The Family Centre quickly pivoted in 2020 to adhere to safety restrictions, offering a number of online services including webinars, a holiday hamper service, and looking for childcare options for parents. Centre staff also posted a list of resources on child care, life changes and parenting on the Family Centre website.
For Madhumita Suresh, a mom to six-year-old Divija and eight-month old Lalthaditya, the Family Centre helped her family relieve some stress this winter.
“Managing my pregnancy and working on my master’s research has been stressful but I am glad to be done with that phase. It is still a challenge to keep your composure with all the sleepless nights with the infant and the stress to be as productive as before at work,” says Suresh.
Suresh was one of the 34 of families who received a holiday hamper from the Family Centre last December that was supported by faculty and staff donations from across the Rady Faculty.
“To be honest I did not know what to expect while signing up. But when I came by to pick it up, and saw the thought that went into those gifts – I was deeply touched. My daughter absolutely loved and treasures her colouring book and the cookie decoration kit with sprinkles was a superhit with her! The baby formula was a Godsend ,” she says. “These gifts really impressed upon us the true meaning of the season of giving. I cannot thank you all at the Family Centre enough for the thoughts and efforts that went into these gifts!”
While online services and hampers were a start, Melissa Melo, Family Centre co-ordinator, is happy to be back in person at the Family Centre, located in 280 Brodie Centre, and ready to take a more hands-on role.
When Melo returned from her own maternity leave, she found herself struggling to adapt to being a new mom and working full time. Now, she is helping to make that transition as smooth as possible for others.
“It just feels really good to try to help others, especially being a mom myself. I had a really hard time coming back to work after my maternity leave.

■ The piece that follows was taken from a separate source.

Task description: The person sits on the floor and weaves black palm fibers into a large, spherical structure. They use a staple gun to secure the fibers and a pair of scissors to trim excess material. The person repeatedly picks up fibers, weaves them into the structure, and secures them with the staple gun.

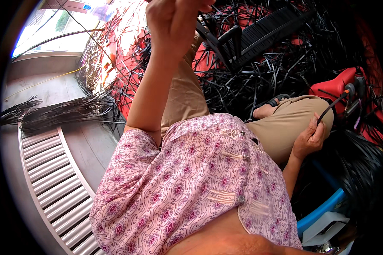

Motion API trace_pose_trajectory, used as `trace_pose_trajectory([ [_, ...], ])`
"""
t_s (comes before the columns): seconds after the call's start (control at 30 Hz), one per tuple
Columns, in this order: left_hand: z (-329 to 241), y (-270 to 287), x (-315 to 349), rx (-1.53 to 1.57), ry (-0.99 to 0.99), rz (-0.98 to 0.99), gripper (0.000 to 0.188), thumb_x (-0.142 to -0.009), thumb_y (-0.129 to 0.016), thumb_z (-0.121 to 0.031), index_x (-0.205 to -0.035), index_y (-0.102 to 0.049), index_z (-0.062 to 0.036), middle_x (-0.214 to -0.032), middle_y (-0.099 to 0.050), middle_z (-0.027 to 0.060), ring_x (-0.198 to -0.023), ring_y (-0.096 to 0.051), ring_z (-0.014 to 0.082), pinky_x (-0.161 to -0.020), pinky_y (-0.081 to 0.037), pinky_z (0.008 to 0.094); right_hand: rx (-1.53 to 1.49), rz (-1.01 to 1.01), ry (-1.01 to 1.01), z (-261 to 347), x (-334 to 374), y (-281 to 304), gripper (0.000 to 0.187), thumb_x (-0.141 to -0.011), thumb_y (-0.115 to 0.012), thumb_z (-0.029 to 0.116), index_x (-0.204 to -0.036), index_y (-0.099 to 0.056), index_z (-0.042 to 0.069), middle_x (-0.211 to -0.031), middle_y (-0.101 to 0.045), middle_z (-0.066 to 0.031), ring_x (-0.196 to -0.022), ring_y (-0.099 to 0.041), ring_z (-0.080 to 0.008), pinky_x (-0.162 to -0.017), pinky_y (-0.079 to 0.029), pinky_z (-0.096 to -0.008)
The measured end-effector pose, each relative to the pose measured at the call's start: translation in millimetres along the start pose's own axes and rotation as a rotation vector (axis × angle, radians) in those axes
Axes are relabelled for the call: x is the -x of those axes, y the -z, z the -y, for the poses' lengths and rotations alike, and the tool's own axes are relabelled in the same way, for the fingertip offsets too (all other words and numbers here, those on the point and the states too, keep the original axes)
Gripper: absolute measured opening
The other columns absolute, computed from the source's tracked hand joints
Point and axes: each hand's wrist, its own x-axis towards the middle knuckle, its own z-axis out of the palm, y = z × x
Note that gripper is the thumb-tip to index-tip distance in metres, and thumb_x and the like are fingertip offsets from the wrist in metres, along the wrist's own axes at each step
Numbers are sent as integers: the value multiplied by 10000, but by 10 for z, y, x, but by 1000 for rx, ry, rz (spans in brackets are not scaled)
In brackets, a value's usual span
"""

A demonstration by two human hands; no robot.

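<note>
My left hand (172,21) is raised high at the top of the view, fingers closed around a thin black strip (204,32) that runs down toward a black woven frame (259,34). My right hand (310,138) rests on my right knee and grips a black strip or cable (334,104) that curves up to the right toward a red tool (340,85). I am sitting, in a pink patterned shirt (200,178) and tan trousers (187,93), with a sandalled foot (270,108) among the strips.
A tangled heap of black strips (259,80) covers a red surface ahead. A bundle of dark strips (59,112) lies on the floor at left, beside a ribbed metal grating (51,178). Blue plastic (323,208) sits at lower right.
</note>
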Motion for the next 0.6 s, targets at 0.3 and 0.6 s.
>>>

I just want to make it easier for someone else,” says Melo.
One of the services Melo is looking forward to bringing back is in-person discussion groups. A time where parents or those caring for the elderly could meet up with others in similar situations to connect with one another and talk about the challenges of balancing work or school responsibilities with care-giving.
“We’re hoping they see that they’re not alone and maybe share some tips and tricks on how to navigate these situations,” she says.

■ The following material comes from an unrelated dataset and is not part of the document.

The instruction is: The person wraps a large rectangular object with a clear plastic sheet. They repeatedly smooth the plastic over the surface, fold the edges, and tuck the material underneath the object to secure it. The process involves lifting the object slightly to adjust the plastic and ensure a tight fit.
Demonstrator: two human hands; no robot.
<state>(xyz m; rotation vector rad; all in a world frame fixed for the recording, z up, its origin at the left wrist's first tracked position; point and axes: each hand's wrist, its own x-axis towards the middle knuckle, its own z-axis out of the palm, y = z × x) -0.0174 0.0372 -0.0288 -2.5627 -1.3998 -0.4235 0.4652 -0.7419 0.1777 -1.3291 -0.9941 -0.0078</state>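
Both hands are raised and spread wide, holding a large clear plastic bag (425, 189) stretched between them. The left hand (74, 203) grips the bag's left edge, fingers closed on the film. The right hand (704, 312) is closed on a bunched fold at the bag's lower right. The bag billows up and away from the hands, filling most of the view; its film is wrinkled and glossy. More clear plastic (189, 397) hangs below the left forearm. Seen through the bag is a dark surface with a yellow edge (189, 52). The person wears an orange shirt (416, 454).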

Melo notes that university campuses were not designed with new parents in mind.
“It was kind of unheard of in the past, but now there are way more students with families than ever before,” she says. “And it’s really tough, going to school is more work than a full-time job.”
The Family Centre aims to make campus a more family-friendly place, by providing a nursing room so new parents have a place to pump or feed, a place to find information on child care or resources on taking care of an elderly family member.

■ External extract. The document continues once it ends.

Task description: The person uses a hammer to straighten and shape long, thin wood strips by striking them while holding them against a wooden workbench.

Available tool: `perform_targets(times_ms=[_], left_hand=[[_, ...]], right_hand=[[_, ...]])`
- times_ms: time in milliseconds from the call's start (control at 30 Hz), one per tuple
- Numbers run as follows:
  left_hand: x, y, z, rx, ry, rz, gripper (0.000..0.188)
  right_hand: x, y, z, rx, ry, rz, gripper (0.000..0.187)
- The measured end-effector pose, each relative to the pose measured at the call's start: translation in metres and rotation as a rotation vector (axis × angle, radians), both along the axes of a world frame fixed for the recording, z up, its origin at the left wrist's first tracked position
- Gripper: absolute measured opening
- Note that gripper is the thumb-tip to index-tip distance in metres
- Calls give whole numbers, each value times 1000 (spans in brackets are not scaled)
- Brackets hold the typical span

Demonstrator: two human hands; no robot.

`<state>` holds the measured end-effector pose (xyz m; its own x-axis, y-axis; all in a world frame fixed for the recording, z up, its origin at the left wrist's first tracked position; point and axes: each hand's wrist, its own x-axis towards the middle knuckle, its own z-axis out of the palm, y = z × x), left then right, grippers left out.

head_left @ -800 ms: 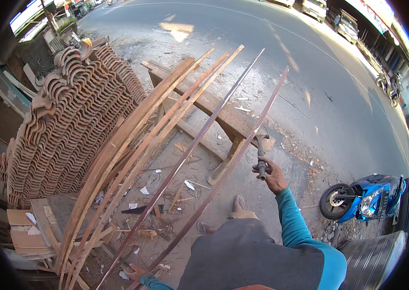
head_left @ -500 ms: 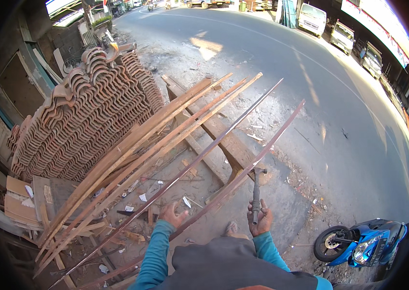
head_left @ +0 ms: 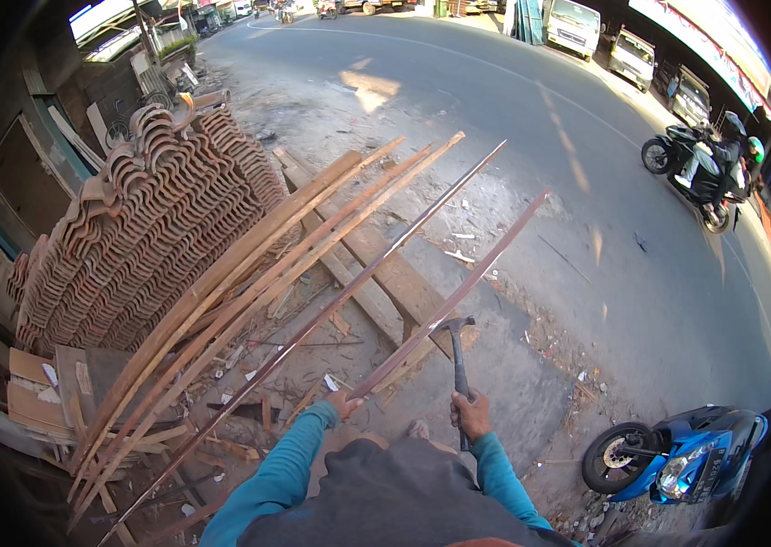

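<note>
My left hand (head_left: 343, 404) is closed on a long reddish-brown wooden strip (head_left: 408, 350), which slants up and away to the right. In my right hand (head_left: 470, 415) is a claw hammer (head_left: 459, 366), gripped by its dark handle with the head up. The hammer's head is beside the strip; whether they touch I cannot tell. A second, thinner dark strip (head_left: 349, 290) lies to the left, roughly parallel. Under the strips is a thick wooden beam (head_left: 404, 284).
More long wooden battens (head_left: 249, 273) lean together on the left, before a tall stack of clay roof tiles (head_left: 149, 237). Wood scraps litter the ground. A blue motorbike (head_left: 677, 460) is parked at the lower right. A rider passes on a black motorbike (head_left: 709, 173) along the road.
My left hand has gone from spread fingers to holding the strip. My right hand has turned and closed lower on the hammer handle. A motorbike with a rider has come into view on the right.
</note>
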<state>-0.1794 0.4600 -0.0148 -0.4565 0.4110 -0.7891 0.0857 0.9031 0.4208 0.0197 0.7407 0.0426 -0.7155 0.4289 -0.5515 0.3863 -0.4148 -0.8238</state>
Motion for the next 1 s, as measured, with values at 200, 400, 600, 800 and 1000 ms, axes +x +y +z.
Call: perform_targets(times_ms=[200,400,600,800,1000], left_hand=[[68,-89,26,-145,400,109,51],[107,-209,-31,-107,626,251,43],[69,-196,25,37,273,330,62],[29,-161,18,398,483,495,60],[-33,-13,24,405,472,324,66]], right_hand=[[16,23,31,234,-31,-143,29],[10,19,55,394,81,-234,34],[-32,15,65,527,-48,-304,32],[-40,16,50,560,15,-278,25],[-70,65,44,477,68,-255,19]])
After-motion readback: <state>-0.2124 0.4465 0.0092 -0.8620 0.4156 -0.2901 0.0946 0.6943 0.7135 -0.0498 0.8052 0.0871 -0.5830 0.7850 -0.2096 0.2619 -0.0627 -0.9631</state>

“Our plan is it will be like a drop-in centre. A place for people to vent, meet other people or to grab breakfast or nursing pads if you forgot them at home. Whatever people need,” she says.
Whether it’s a student with children coming back to school to begin their studies or a faculty or staff member balancing care for a parent with dementia, Melo will be at the Family Centre ready to lend a hand to whoever needs it.